**To do:** Give the listing again, word for word.
Start of Block
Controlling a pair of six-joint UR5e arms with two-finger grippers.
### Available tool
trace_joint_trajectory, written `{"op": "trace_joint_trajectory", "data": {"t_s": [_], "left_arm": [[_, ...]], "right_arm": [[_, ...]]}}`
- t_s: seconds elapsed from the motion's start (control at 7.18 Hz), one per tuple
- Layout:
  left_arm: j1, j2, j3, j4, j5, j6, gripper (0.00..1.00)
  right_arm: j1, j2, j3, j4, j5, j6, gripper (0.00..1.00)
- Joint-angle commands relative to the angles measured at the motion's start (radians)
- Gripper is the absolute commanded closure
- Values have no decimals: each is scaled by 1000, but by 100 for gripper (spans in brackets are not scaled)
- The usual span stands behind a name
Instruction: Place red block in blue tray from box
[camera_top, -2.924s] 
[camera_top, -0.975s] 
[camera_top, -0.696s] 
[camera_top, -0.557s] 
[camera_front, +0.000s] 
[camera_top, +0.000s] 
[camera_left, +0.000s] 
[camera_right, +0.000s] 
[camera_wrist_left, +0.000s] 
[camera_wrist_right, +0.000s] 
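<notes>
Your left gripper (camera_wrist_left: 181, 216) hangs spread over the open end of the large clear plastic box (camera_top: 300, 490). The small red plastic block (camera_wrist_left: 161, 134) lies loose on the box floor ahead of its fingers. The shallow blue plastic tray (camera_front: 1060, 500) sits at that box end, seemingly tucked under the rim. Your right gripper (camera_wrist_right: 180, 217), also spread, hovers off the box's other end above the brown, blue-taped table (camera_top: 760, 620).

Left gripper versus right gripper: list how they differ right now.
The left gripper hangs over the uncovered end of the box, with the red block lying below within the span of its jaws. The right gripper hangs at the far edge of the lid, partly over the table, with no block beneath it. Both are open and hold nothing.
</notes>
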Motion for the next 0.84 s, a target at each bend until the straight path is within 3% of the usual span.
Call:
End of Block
**Exercise solution:**
Controlling a pair of six-joint UR5e arms with two-finger grippers.
### Available tool
trace_joint_trajectory, written `{"op": "trace_joint_trajectory", "data": {"t_s": [_], "left_arm": [[_, ...]], "right_arm": [[_, ...]]}}`
- t_s: seconds elapsed from the motion's start (control at 7.18 Hz), one per tuple
- Layout:
  left_arm: j1, j2, j3, j4, j5, j6, gripper (0.00..1.00)
  right_arm: j1, j2, j3, j4, j5, j6, gripper (0.00..1.00)
- Joint-angle commands relative to the angles measured at the motion's start (radians)
- Gripper is the absolute commanded closure
- Values have no decimals: each is scaled by 1000, but by 100 for gripper (spans in brackets are not scaled)
- The usual span stands behind a name
Instruction: Place red block in blue tray from box
[camera_top, -2.924s] 
[camera_top, -0.975s] 
[camera_top, -0.696s] 
[camera_top, -0.557s] 
[camera_front, +0.000s] 
[camera_top, +0.000s] 
[camera_left, +0.000s] 
[camera_right, +0.000s] 
[camera_wrist_left, +0.000s] 
[camera_wrist_right, +0.000s] 
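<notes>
Your left gripper (camera_wrist_left: 181, 216) hangs spread over the open end of the large clear plastic box (camera_top: 300, 490). The small red plastic block (camera_wrist_left: 161, 134) lies loose on the box floor ahead of its fingers. The shallow blue plastic tray (camera_front: 1060, 500) sits at that box end, seemingly tucked under the rim. Your right gripper (camera_wrist_right: 180, 217), also spread, hovers off the box's other end above the brown, blue-taped table (camera_top: 760, 620).

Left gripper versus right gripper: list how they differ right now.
The left gripper hangs over the uncovered end of the box, with the red block lying below within the span of its jaws. The right gripper hangs at the far edge of the lid, partly over the table, with no block beneath it. Both are open and hold nothing.
</notes>
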Motion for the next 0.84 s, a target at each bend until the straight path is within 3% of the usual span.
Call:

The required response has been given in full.